## DATASET SECTION:
☆ ☆ ☆

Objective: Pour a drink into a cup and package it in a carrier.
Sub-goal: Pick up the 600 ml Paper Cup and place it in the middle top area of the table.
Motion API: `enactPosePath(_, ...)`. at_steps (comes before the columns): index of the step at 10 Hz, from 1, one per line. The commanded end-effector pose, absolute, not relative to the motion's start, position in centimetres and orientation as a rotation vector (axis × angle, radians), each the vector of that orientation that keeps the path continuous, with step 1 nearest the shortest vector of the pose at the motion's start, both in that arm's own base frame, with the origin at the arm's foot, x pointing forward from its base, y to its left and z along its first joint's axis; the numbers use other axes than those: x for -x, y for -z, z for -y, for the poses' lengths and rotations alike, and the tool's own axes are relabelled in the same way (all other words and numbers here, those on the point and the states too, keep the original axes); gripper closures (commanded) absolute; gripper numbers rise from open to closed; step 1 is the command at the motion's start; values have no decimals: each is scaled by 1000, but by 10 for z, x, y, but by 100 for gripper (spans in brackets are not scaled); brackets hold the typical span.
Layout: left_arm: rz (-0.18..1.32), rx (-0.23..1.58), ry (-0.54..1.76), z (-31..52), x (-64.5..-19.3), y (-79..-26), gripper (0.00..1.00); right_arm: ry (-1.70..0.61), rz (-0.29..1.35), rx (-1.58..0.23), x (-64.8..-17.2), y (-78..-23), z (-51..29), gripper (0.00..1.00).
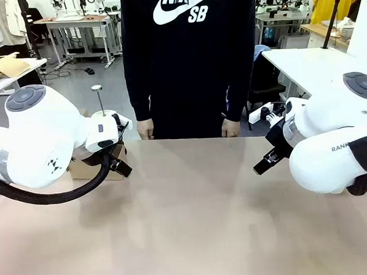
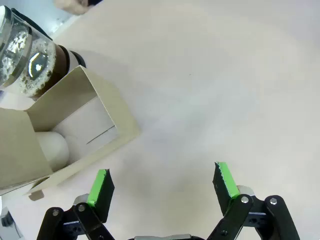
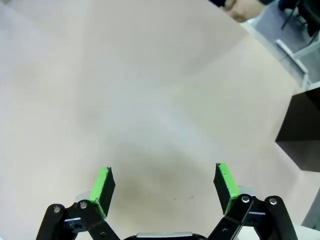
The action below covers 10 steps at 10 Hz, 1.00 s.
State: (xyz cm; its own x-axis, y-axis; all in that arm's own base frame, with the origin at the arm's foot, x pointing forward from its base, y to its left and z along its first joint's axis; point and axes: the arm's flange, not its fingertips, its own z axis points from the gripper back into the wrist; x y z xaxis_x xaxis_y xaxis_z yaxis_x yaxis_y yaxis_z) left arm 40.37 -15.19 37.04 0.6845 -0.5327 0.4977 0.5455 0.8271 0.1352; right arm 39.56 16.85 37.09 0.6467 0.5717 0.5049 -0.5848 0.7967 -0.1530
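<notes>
The brown cardboard carrier (image 2: 75, 107) stands at the left of the table, and in the front view the carrier (image 1: 80, 170) is mostly hidden behind my left arm. A white rounded cup (image 2: 52, 147) shows inside it. Just beyond the carrier is the glass pitcher (image 2: 25, 60), with the dark drink (image 2: 62, 62) low in it. Its plunger rod (image 1: 97, 96) rises above my left wrist. My left gripper (image 2: 162, 180) is open over bare table to the right of the carrier, holding nothing. My right gripper (image 3: 162, 182) is open and empty above bare table at the right.
A person in a dark top stands at the far edge, with one hand (image 1: 145, 129) and the other hand (image 1: 230, 129) hanging at the table's rim. A black box (image 3: 300, 135) stands at the right of the right wrist view. The table (image 1: 193, 205) is bare between my arms.
</notes>
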Motion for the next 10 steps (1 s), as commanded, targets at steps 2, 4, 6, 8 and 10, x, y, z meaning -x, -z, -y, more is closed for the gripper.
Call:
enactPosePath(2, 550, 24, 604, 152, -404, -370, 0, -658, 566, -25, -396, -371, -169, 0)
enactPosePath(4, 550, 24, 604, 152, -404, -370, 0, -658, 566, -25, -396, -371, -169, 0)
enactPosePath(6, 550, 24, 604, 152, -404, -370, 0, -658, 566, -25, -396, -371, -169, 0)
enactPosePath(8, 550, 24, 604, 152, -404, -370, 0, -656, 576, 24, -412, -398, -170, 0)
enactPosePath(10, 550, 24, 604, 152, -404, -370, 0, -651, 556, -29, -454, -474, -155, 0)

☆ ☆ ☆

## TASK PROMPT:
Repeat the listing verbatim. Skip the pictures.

## EXPECTED ANSWER:
Objective: Pour a drink into a cup and package it in a carrier.
Sub-goal: Pick up the 600 ml Paper Cup and place it in the middle top area of the table.
Motion API: `enactPosePath(_, ...)`. at_steps (comes before the columns): index of the step at 10 Hz, from 1, one per line. The commanded end-effector pose, absolute, not relative to the motion's start, position in centimetres and orientation as a rotation vector (axis × angle, radians), each the vector of that orientation that keeps the path continuous, with step 1 nearest the shortest vector of the pose at the motion's start, both in that arm's own base frame, with the origin at the arm's foot, x pointing forward from its base, y to its left and z along its first joint's axis; the numbers use other axes than those: x for -x, y for -z, z for -y, for the poses' lengths and rotations alike, and the tool's own axes are relabelled in the same way (all other words and numbers here, those on the point and the states too, keep the original axes); gripper closures (commanded) absolute; gripper numbers rise from open to closed; step 1 is the command at the motion's start; values have no decimals: each is scaled by 1000, but by 10 for z, x, y, but by 100 for gripper (spans in brackets are not scaled); brackets hold the typical span.
Layout: left_arm: rz (-0.18..1.32), rx (-0.23..1.58), ry (-0.54..1.76), z (-31..52), x (-64.5..-19.3), y (-79..-26), gripper (0.00..1.00); right_arm: ry (-1.70..0.61), rz (-0.29..1.35), rx (-1.58..0.23), x (-64.8..-17.2), y (-78..-23), z (-51..29), gripper (0.00..1.00).
The action below covers 10 steps at 10 Hz, 1.00 s.
State: (xyz cm; its own x-axis, y-axis; all in that arm's own base frame, with the origin at the arm's foot, x pointing forward from its base, y to its left and z along its first joint's axis; point and axes: the arm's flange, not its fingertips, its own z axis points from the gripper back into the wrist; x y z xaxis_x xaxis_y xaxis_z yaxis_x yaxis_y yaxis_z) left arm 40.37 -15.19 37.04 0.6845 -0.5327 0.4977 0.5455 0.8271 0.1352; right arm 39.56 16.85 37.09 0.6467 0.5717 0.5049 -0.5848 0.7967 -0.1530
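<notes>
The brown cardboard carrier (image 2: 75, 107) stands at the left of the table, and in the front view the carrier (image 1: 80, 170) is mostly hidden behind my left arm. A white rounded cup (image 2: 52, 147) shows inside it. Just beyond the carrier is the glass pitcher (image 2: 25, 60), with the dark drink (image 2: 62, 62) low in it. Its plunger rod (image 1: 97, 96) rises above my left wrist. My left gripper (image 2: 162, 180) is open over bare table to the right of the carrier, holding nothing. My right gripper (image 3: 162, 182) is open and empty above bare table at the right.
A person in a dark top stands at the far edge, with one hand (image 1: 145, 129) and the other hand (image 1: 230, 129) hanging at the table's rim. A black box (image 3: 300, 135) stands at the right of the right wrist view. The table (image 1: 193, 205) is bare between my arms.
</notes>
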Motion for the next 10 steps (1 s), as commanded, targets at steps 2, 4, 6, 8 and 10, x, y, z meaning -x, -z, -y, more is closed for the gripper.
Call:
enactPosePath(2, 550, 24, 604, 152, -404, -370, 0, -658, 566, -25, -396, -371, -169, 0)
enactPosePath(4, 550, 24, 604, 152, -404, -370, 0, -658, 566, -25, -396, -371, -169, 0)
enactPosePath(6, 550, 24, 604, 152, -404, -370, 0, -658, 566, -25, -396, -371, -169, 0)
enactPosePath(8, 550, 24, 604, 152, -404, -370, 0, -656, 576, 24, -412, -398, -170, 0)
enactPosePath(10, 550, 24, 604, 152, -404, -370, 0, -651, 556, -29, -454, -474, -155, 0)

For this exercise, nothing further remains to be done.